Kaelin, Ratcliffe, and Semenza have solved the mystery of how cells adapt to changing oxygen levels. Their work provides a base for further research into treating anaemia and cancer.
On 7 October, scientists William Kaelin Jr, Sir Peter Ratcliffe and Gregg Semenza were awarded this year’s Nobel Prize in Medicine for their exciting research into how human cells sense and respond to varying oxygen availability in the blood. Until now, these exact physiological mechanisms weren’t fully understood – but independent research from Kaelin, Ratcliffe, and Semenza over the last 20 years has been pieced together to solve the mystery!
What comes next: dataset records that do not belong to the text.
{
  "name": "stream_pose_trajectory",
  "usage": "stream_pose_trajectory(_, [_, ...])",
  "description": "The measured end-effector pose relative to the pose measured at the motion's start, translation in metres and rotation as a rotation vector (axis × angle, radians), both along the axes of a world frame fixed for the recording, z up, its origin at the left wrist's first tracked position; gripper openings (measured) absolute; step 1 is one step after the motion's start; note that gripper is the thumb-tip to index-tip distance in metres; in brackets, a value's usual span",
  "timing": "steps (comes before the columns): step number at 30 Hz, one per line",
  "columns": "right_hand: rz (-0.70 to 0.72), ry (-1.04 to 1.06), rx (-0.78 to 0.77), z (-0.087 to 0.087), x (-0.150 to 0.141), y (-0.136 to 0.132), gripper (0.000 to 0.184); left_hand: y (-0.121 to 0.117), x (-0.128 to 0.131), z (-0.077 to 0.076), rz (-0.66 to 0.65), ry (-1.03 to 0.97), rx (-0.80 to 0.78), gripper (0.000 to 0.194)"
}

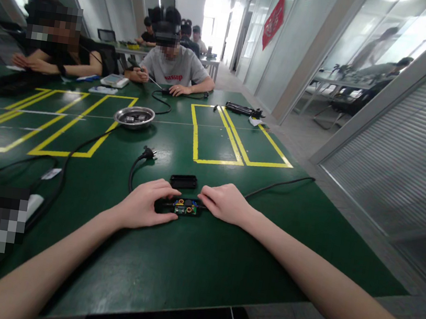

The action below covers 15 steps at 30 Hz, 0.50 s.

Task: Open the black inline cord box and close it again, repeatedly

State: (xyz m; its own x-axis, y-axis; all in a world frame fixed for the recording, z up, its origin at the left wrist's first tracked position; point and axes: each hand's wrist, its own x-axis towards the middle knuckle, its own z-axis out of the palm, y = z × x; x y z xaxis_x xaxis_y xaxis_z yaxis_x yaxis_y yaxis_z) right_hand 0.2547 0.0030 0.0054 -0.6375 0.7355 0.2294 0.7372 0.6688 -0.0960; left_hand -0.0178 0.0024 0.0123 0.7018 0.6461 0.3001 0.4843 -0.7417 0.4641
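An opened black power adapter (184, 207) lies on the green table (190, 262), its circuit board with coloured parts showing. My left hand (145, 204) grips its left end with curled fingers. My right hand (225, 202) holds its right end, fingers closed over it. The adapter's black lid (183, 181) lies just behind, apart from both hands. A black cable runs from the adapter to the right, and a loose plug (148, 153) lies further back.
A metal bowl (134, 116) with small parts sits at the centre back. Yellow tape rectangles (234, 146) mark the table. Cables (55, 179) trail at the left. Two people sit across the table at the back left, with a black tool (241, 109) to their right.
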Motion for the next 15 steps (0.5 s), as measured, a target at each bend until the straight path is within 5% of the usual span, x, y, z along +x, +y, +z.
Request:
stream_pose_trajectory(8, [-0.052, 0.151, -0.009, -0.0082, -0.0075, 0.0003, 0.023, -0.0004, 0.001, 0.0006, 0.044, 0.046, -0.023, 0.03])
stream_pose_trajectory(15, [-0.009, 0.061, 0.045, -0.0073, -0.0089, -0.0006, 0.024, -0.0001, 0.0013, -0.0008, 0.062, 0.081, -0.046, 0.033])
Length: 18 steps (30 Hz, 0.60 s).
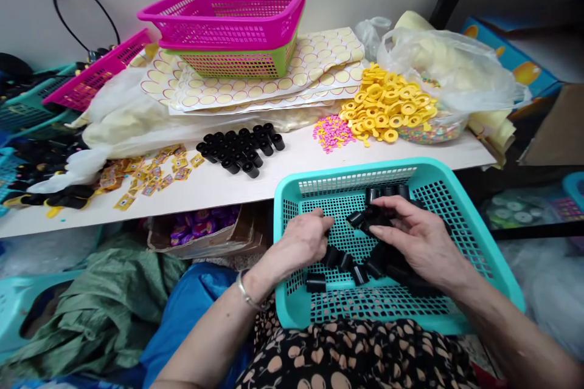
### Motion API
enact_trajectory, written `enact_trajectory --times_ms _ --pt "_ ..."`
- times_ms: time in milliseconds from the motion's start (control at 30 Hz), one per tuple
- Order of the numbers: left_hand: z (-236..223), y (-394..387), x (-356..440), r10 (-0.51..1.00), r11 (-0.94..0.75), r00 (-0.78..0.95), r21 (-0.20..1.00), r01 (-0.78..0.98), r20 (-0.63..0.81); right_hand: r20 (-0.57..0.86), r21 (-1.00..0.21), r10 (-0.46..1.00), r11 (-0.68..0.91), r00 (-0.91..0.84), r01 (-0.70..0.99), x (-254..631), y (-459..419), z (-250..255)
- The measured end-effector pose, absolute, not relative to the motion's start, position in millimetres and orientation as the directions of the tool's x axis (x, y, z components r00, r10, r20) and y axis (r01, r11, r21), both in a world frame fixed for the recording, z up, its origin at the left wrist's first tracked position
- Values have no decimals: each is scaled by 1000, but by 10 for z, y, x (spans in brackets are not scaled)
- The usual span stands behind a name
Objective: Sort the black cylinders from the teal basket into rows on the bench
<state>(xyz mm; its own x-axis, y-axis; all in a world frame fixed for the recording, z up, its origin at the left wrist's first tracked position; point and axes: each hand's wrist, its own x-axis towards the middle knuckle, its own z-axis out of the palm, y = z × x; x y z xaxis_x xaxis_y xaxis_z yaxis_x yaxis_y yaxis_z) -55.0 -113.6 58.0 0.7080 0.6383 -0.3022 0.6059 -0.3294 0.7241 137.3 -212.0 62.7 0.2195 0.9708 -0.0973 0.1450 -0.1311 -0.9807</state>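
On my lap a turquoise plastic basket (474, 225) holds several short black plastic tubes (359, 275). My right hand (410, 234) is inside the basket, its thumb and fingers closed around a few black tubes (358, 217). Over the basket's left part is my left hand (306, 237), fingers curled in; whatever they hold is hidden, though black tubes lie just below. More tubes rest under my right palm, partly covered by it. On the white table in front stands a group of black tubes (239, 149), mostly upright and close together.
Small yellow packets (150, 173) lie left of the standing tubes. To the right are pink and yellow bits (333, 132) and a pile of yellow plastic rings (387, 106). Behind, a magenta basket (219, 30) sits in a green one on sticker sheets (328, 64). A carton (219, 237) is below.
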Motion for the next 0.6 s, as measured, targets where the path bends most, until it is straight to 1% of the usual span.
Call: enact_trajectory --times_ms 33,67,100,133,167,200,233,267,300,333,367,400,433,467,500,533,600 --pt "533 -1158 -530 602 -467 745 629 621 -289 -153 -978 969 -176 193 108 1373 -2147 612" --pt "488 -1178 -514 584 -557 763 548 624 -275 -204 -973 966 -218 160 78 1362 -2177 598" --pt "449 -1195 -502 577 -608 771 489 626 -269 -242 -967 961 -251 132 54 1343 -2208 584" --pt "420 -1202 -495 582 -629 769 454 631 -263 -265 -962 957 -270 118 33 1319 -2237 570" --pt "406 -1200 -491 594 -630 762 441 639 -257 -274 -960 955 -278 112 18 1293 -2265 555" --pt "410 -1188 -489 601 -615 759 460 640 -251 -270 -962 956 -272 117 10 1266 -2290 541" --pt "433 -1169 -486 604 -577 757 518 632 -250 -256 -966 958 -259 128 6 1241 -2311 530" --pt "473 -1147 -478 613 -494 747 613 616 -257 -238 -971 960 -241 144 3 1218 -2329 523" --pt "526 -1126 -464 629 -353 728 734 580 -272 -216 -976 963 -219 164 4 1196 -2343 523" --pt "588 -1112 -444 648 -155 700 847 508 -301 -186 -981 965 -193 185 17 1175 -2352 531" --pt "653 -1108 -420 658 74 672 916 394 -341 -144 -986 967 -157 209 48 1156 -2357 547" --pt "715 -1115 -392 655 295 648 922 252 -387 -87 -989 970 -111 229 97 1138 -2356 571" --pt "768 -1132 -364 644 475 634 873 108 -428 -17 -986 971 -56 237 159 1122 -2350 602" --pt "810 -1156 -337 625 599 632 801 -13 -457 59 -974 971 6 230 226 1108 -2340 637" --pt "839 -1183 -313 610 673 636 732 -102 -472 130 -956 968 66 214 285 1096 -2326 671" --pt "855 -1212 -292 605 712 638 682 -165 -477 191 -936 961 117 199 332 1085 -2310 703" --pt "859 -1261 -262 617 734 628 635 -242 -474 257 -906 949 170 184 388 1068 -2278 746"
Oxygen is vital to life. Animals require oxygen for respiration – the conversion of the foods we eat into the energy we can use to maintain the multitude of metabolic processes that keep us alive. Research by Corneille Heymans outlined how the carotid body, a concentration of specialised cells located near the carotid arteries of the neck, responds to oxygen availability by communicating with the brain to regulate respiration. When the body experiences low oxygen availability (hypoxia), it can react rapidly to cope with this change. The Nobel Prize in Medicine was awarded to Heymans for this work in 1938.
Another important physiological response to hypoxia is the rise in levels of the hormone erythropoietin (EPO). EPO stimulates increased production of red blood cells to carry more oxygen around the body. This response is controlled by regulation of the EPO gene.
Semenza studied this gene and found that just one protein-complex, hypoxia-inducible factor (HIF), both controls how the EPO gene works and responds to changing oxygen levels. This protein is abundant when oxygen levels are low but virtually disappears when they are high. Both Semenza and Ratcliffe’s independent research found that this oxygen sensing mechanism is present in almost all tissues and not only in the kidney cells where EPO is normally produced. Another protein, called VHL, was identified by cancer scientist, William Kaelin Jr., and was found to be responsible for destroying HIF when oxygen levels are high. The combination of these findings outlines the molecular ‘switch’ that exists for responding to varying oxygen levels.
Randall Johnson, Nobel Prize committee member, commented on the significance of this research – expressing how “this is really a textbook discovery”. He also predicted that this “basic aspect of how a cell works” is something that biology students will soon be learning about from age 12 or even younger.
The significance of this year’s prize-winning research is that it highlights the mechanism for oxygen sensing on a cellular level whereas, before, the details were much less clear. There is no doubt that this discovery will benefit the development of promising new strategies in tackling anaemia, cancer and many other diseases.